- **Description of the task**: Filter the material below so that only lines containing "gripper" remain.

*** Dataset content ***

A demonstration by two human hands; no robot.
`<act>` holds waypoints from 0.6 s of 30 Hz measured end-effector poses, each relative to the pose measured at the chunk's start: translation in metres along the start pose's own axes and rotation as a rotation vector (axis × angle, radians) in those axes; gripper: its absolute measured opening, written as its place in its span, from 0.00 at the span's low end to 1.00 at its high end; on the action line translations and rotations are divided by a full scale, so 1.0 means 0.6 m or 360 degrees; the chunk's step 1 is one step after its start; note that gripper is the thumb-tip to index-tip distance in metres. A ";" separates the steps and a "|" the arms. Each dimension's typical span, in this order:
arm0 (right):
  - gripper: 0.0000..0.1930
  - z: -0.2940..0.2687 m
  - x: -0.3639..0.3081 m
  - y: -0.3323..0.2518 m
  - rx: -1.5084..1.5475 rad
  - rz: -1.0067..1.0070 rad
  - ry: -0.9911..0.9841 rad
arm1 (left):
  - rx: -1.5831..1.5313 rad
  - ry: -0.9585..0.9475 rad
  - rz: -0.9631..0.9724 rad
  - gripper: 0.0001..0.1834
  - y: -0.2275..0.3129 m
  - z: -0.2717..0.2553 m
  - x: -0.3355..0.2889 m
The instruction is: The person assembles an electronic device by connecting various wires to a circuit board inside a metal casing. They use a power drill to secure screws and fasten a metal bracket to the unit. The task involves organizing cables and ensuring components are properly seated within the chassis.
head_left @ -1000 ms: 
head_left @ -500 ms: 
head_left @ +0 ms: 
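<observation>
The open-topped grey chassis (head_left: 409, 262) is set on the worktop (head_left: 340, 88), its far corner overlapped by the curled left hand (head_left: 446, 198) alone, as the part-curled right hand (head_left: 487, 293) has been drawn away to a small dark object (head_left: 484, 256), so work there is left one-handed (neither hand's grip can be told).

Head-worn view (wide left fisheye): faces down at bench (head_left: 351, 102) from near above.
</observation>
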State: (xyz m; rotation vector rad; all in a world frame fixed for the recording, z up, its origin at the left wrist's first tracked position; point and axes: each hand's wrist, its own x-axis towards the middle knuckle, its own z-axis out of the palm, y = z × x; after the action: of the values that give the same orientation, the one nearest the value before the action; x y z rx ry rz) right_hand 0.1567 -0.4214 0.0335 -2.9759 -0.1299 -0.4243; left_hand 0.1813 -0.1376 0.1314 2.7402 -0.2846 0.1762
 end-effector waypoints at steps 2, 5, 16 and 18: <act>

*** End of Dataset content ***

- **Solution for this problem**:
`<act>` holds waypoints from 0.6 s of 30 Hz measured end-effector poses, each relative to the pose measured at the chunk's start: translation in metres along the start pose's own axes and rotation as a rotation vector (axis × angle, radians) in those axes; gripper: its absolute measured opening, written as its place in its span, from 0.00 at the span's low end to 1.00 at its high end; on the action line translations and rotations are divided by a full scale, so 1.0 means 0.6 m or 360 degrees; the chunk's step 1 is one step after its start; note that gripper is the thumb-tip to index-tip distance in metres. A ";" separates the steps and a "|" the arms. Each dimension's typical span, in this order:
  - gripper: 0.0000..0.1930
  - gripper: 0.0001..0.1834

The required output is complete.